Clinical studies cannot be corrected retrospectively. So if submitted clinical data can no longer be considered reliable, a new study or studies, under conditions that comply with WHO Good Clinical Practices for Trials on Pharmaceutical Products and WHO Good Laboratory Practice, may have to be performed.

INSPECTION WAIVER

Where satisfactory recent, relevant and reliable evidence of compliance is available to WHO, an on-site inspection may be waived or deferred.

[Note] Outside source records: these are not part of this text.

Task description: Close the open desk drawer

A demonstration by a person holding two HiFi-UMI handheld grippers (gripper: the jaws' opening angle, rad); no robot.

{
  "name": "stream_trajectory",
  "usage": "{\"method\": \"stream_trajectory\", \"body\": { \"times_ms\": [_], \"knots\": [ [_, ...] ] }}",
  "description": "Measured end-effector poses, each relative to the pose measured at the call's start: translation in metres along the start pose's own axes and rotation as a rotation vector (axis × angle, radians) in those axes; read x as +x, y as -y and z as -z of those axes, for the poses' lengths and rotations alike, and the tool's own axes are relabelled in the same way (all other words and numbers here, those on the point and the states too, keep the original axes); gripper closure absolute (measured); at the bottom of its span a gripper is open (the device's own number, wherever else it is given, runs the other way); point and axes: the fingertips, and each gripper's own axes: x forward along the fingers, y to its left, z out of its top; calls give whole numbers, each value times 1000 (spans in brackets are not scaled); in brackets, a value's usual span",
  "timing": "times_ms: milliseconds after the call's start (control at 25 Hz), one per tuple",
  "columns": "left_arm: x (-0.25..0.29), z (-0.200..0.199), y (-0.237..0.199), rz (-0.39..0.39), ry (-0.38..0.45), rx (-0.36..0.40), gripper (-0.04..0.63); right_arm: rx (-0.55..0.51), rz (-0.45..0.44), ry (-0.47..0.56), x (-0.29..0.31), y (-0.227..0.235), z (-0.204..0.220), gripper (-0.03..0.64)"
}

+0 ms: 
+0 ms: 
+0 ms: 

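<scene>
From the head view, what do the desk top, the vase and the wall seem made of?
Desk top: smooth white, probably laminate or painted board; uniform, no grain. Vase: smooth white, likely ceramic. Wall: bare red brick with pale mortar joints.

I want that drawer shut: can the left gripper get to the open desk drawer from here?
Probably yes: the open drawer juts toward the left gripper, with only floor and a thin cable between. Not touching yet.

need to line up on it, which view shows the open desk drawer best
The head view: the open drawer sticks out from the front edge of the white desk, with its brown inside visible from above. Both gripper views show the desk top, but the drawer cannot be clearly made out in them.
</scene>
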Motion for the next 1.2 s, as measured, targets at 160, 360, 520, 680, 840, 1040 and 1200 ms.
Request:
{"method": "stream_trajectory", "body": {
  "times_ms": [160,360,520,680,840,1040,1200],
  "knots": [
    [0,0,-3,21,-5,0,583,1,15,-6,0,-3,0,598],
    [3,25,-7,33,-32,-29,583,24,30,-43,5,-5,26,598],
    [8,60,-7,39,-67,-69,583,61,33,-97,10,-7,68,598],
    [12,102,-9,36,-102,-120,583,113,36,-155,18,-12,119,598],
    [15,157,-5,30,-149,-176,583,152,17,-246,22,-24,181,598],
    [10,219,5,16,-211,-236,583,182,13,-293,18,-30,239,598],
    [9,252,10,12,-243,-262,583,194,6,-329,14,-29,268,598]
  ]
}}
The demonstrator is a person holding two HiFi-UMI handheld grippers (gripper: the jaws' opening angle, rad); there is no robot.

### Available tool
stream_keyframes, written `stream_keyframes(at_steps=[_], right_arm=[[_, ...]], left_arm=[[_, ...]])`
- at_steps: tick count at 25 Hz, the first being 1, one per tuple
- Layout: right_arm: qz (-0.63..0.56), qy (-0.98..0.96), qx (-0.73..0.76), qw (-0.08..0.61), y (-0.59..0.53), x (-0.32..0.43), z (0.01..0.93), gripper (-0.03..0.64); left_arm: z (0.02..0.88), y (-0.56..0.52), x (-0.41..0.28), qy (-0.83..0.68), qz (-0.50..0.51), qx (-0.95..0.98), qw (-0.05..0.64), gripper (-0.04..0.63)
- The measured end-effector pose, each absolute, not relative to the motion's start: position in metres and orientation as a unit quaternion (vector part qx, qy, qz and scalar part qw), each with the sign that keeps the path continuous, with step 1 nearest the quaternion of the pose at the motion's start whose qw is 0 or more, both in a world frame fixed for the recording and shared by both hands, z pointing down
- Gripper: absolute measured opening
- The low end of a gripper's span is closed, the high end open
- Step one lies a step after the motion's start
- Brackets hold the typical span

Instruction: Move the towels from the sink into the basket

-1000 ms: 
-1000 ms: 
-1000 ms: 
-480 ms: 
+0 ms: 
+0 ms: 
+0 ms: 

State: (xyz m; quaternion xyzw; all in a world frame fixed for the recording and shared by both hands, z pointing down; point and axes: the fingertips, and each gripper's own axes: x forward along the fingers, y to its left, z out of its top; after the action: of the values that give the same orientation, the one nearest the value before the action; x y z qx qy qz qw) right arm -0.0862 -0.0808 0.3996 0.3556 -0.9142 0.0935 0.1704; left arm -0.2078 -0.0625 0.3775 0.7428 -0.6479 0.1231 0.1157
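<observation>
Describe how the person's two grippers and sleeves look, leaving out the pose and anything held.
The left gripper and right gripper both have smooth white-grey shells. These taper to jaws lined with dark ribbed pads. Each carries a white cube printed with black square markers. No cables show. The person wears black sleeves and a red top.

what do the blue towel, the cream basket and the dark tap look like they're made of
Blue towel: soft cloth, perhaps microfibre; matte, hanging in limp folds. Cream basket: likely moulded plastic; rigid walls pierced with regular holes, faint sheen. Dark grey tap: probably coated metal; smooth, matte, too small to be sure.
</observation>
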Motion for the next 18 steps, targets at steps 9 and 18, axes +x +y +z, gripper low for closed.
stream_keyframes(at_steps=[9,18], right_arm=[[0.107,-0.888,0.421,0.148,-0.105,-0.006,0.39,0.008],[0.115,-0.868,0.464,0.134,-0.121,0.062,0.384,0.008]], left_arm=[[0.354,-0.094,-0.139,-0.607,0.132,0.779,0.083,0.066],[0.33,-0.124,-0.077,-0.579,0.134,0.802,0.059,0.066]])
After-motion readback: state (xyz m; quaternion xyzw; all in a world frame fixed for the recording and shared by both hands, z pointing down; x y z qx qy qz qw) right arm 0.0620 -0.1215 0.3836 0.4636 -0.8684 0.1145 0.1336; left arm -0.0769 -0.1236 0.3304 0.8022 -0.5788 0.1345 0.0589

A waiver for inspection may be granted for an API and/or FPP manufacturing site if inspection by national medicines regulatory authorities (NMRAs) operating to equivalent standards and stringency has been performed within the past two years and a positive outcome declared. In such instances, WHO will conduct a desk review and decide whether a waiver of all or part of a site inspection can be given. During the desk review WHO will review:

the inspection reports prepared by other NMRAs operating to equivalent standards and stringency
the extent to which the scope of that inspection was applicable to operations relevant to the product undergoing prequalification; this is especially important in relation to larger sites for which inspection coverage of operations for the product under prequalification may not have been adequate
implementation and proof of acceptable implementation of any corrective action and preventive actions relating to observations made during that inspection
an updated site master or laboratory information file
a copy of the manufacturing authorization
a list of all products manufactured on site
the most recent product quality review for the product(s) concerned
the batch manufacturing and packaging record for the product concerned
the list of any recalls that have occurred during the last three years
written confirmation from the senior quality assurance representative that a full self-inspection or external audit dedicated to the product has been performed within the preceding year.